# "Summen" der Wasserkühlung



## LaFa1612 (12. Oktober 2016)

*"Summen" der Wasserkühlung*

Guten Abend, Gestern habe ich meine Wasserkühlung in mein neues Gehäuse gebaut und alles Verschlaucht. Alles läuft gut, nur summt es sehr Laut, es ist definitiv die Wakü, nur was weiß ich nicht genau, außer das es die Pumpen nicht sind, denn die sich leise, bis auf leichten brummen beim Ohr dran heben. Es scheint von einem recht stark Vibrierendem Schlauchabschnitt zu kommen ( alle anderen Stellen des Schlauchen Vibrieren nicht, auch nicht vom selben Schlauchabschnitt ) . Als Vergleich, das Summen hört sich an wie eine Biene, nur ca. 100 mal lauter, es ist wirklich sehr laut und unangenehm. Hoffe mir kann jemand helfen, habe schon vieles Ausprobiert, Schlauch gewechselt, Anschlüsse überprüft ( ob festgezogen oder bewegend ) , Schlauch in alle möglichen Richtungen "gebogen" , ich weiß nicht mehr weiter.

Mfg Fabian


----------



## sinchilla (12. Oktober 2016)

*AW: "Summen" der Wasserkühlung*

da hilft nur eins: Antiklopfmittel – Wikipedia    spass beiseite. ich denke es wird irgendwo ne resonanz sein welche die eigenschwingungen der pumpe etc verstärt, du hast bestimmt ne schraube locker, ne teste mal ob alle mainboardschauben fest sind bzw. im betrieb vorsichtig (nicht an leitende kontakte fassen) auf alle komponenten drücken. ist die gpu auch eingebunden oder nur cpu? wenn das brummen summen oder wie auch immer aufhört biste an der wurzel des übels, da halt schauen ob es sich abstellen lässt. kannst du den winkel bzw radius des betreffenden schlauches ändern durch tauschen?


----------



## LaFa1612 (12. Oktober 2016)

*AW: "Summen" der Wasserkühlung*

Ne Schraube hab ich auch Locker  Wäre ja sonst auch langweilig. Ich überprüfe das gleich mal, in dem Kreislauf, habe ich nur die GPU und einen 560 Radiator von Phobya eingebaut... Ich müsste noch irgendwo ein Reststück vom Schlauch haben, tausche das dann mal aus.

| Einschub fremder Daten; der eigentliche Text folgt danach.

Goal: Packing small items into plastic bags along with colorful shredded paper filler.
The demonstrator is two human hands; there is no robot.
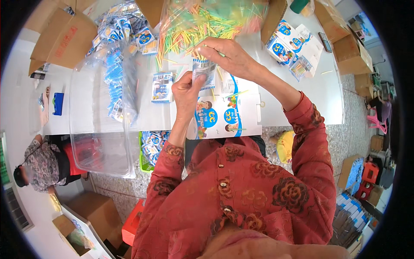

Vielen dank für die schnelle Antwort, melde mich gleich nochmal.


----------



## D0pefish (12. Oktober 2016)

*AW: "Summen" der Wasserkühlung*



sinchilla schrieb:


> wenn das brummen summen oder wie auch immer aufhört biste an der wurzel des übels, da halt schauen ob es sich abstellen lässt.


 

Wenn es der Schlauch ist, sollte es bei Berührung deutlich besser werden. ich rate mal: Pumpe nicht vom Gehäuse entkoppelt, zu starre Schläuche oder ein Schlauch drückt irgendwo gegen, Luftblasenhaufenbildung klingt auch manchmal so -  dann mal auf die Kühler klopfen, bissel Schütteln halt


----------



## LaFa1612 (12. Oktober 2016)

*AW: "Summen" der Wasserkühlung*

Ich habe den Schlauch getauscht, leider ohne Ergebnis, jedoch ist mir aufgefallen, das 1. Das Summen erst nach ca. 15-20 Sec beginnt und 2. Das es eher Richtung Anschluss kommt, der im AGB steckt, mal schauen ob mit dem alles in Ordnung ist.


----------



## LaFa1612 (12. Oktober 2016)

*AW: "Summen" der Wasserkühlung*

Ja, es könnte sein da, dass System ja noch recht Neu ist das die Luft irgendwo blöd "vorbeireibt" und somit das Gerräusch erzeigt, was eben am Anschluss wäre, ich hörte nämlich auch so etwas wie Wasser/Luft wo vorbei rauschen.


----------



## D0pefish (12. Oktober 2016)

*AW: "Summen" der Wasserkühlung*

Sollte nach zwei Tagen weg sein. Schnipp mal mit den Zeigefinger gegen die Anschlüsse, dann sollte man was sehen bzw. hören.
Nur zum Check. Die Seitentür ist abgebaut und die Biene macht Party? Gerade die Seitenteile können ganz schön Krach machen, wenn sie irgendwo nicht richtig anliegen.


----------



## LaFa1612 (12. Oktober 2016)

*AW: "Summen" der Wasserkühlung*

Beiden Seitenteile sind abmontiert :/


----------



## LaFa1612 (12. Oktober 2016)

*AW: "Summen" der Wasserkühlung*

Wenn ich gegen die Anschlüsse Klopfe passiert gar nichts, außer das sich das Geräusch wirklich sehr leicht verändert, wenn ich den Schlaucht leicht Schüttel, dann wird das Geräusch immer wieder kurz Unterbrochen, aber hört nicht auf, wird nur kurz leiser. Aber das Hauptgeräusch kommt vom Anschluss.


----------



## LaFa1612 (12. Oktober 2016)

*AW: "Summen" der Wasserkühlung*

Problem gelöst, sag nur Monsoon 13/12 Anschraubtülle und Dichtungsring, jeder der sie hatte weiß was ich meine  soviel zum Thema Schraube locker.... Vielen Dank für eure Hilfe und eine Gute Nacht + eine schöne restliche Woche.

Mfg Fabian


----------



## ZMC (13. Oktober 2016)

*AW: "Summen" der Wasserkühlung*

"Monsoon 13/12 Anschraubtülle"?! 
Kannst du das noch mal erklären für Leute, die Monsoon-Anschlüsse wegen der Silberthematik grundsätzlich meiden?


----------



## Pelle0095 (13. Oktober 2016)

*AW: "Summen" der Wasserkühlung*



ZMC schrieb:


> "Monsoon 13/12 Anschraubtülle"?!
> Kannst du das noch mal erklären für Leute, die Monsoon-Anschlüsse wegen der Silberthematik grundsätzlich meiden?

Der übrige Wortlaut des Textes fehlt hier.